Mr. Douglas threw down the receiver and chose another cigar.
“Look here…” said Mr. Watcyns.
“Do me a favour, Ivor. Go quietly away for a Mediterranean cruise or something. Any other time I’d have been crazy about seeing you. There’s a lot of things I want to talk over with you before the show reopens. That third act’s got to be rewritten. And a lot of Brandon’s songs taken out. But just now I’m rather busy, see? Brandon Baker was never much use as an actor when he was alive, but he’s a damn’ sight less use now he’s stiff. And I’ve got to find someone to take his place, you see? So run along, Ivor, and leave me to it.”

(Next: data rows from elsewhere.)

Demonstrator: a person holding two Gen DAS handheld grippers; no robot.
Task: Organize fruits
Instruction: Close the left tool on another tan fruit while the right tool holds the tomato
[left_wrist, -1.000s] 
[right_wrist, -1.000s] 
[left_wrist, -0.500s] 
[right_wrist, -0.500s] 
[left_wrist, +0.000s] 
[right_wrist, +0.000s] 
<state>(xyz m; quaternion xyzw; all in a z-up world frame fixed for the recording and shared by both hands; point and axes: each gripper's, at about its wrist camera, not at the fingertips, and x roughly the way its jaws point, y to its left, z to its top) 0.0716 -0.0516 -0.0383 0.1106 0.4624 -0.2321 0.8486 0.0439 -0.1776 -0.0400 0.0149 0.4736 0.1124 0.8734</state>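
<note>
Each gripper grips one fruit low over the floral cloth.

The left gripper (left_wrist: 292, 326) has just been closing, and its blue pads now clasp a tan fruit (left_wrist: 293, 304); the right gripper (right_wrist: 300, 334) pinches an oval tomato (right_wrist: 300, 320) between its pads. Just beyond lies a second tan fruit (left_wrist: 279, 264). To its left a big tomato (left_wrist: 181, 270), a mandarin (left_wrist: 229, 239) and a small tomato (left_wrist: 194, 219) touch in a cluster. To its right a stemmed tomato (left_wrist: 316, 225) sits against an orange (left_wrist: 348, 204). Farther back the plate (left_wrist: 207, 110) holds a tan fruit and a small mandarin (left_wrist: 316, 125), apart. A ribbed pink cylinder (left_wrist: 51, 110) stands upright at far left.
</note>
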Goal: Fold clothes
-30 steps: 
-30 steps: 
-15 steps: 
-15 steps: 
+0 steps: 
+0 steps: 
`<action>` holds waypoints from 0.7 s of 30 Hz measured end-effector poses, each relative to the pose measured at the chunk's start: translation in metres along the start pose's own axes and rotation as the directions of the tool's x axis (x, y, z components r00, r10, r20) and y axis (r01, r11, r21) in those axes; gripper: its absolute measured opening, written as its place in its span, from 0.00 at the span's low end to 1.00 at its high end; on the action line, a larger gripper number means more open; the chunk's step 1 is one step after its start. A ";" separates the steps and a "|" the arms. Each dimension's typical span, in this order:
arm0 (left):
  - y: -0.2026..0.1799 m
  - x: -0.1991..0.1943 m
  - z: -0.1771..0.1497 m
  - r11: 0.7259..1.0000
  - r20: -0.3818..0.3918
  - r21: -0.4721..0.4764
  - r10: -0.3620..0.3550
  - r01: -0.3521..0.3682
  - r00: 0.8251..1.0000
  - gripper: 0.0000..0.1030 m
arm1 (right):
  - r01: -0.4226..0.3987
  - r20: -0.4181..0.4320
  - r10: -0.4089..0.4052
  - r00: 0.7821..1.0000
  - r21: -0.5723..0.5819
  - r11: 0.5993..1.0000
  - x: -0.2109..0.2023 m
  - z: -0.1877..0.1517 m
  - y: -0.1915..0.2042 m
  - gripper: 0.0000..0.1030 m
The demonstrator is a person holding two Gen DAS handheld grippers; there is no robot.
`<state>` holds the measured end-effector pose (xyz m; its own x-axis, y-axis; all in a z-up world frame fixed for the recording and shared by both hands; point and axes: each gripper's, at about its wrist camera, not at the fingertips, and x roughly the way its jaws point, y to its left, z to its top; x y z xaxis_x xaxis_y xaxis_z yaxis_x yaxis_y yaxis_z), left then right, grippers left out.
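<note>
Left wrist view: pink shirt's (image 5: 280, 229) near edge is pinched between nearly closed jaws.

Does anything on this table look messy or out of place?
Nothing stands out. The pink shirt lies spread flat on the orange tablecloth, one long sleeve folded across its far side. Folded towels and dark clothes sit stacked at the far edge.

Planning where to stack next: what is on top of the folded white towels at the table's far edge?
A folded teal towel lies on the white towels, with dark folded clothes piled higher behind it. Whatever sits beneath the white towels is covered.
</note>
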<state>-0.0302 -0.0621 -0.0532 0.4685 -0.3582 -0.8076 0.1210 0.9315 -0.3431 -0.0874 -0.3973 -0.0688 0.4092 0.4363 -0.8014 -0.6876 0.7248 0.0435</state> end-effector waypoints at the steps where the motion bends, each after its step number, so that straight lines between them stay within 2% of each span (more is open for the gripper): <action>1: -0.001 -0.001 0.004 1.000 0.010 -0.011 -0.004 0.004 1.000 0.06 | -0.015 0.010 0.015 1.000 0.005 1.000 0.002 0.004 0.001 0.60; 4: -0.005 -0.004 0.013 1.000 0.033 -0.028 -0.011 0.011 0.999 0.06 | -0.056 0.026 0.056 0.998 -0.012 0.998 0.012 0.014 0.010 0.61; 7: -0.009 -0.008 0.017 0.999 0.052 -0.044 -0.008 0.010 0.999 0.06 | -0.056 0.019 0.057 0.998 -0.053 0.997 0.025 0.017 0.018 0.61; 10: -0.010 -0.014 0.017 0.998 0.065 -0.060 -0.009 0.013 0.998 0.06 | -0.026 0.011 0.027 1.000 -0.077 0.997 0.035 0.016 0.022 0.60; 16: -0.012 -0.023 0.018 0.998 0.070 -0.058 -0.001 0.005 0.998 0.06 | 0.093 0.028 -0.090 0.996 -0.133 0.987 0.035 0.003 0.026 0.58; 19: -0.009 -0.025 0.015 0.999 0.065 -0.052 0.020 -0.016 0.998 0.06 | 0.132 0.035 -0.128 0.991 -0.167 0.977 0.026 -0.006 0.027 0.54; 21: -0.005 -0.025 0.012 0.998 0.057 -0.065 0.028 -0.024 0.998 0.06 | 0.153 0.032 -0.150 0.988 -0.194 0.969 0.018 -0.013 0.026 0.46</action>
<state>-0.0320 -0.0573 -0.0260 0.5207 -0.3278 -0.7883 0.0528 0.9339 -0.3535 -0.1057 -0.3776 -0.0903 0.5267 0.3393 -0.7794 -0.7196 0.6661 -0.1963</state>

“What’s this about Gwen Astle throwing up her part?” asked Mr. Watcyns, refusing to run along.
“What?”
“She’s walking out on the show. I had a note from her this morning.”
“What does she think this is, eh—an epidemic? What’s she think a contract is, eh? Dammit, it’s not a peace treaty, you know. You’ve got to take some notice of a contract. What’s biting her, eh?”
“She’s got the jimjams. Over this Brandon business. Says she can’t carry on with her part. Listen, D. B. D.—you’ve got to make her play her part, understand?”
“I’ve got to?” said D. B. D. “Listen here. My hands are going to be plenty full finding another leading man without bothering about leading ladies. If Gwendoline wants to clear out, she can clear. There were eighty-nine actresses sitting on my doorstep when I was casting that part, and I don’t expect all the other eighty-eight have got jobs by this time. You can tell Gwen Astle with my compliments that she can get out and stay out, for all I care. And that is that.”
Mr. Watcyns leaned over the desk and gripped Mr. Douglas by the lapels.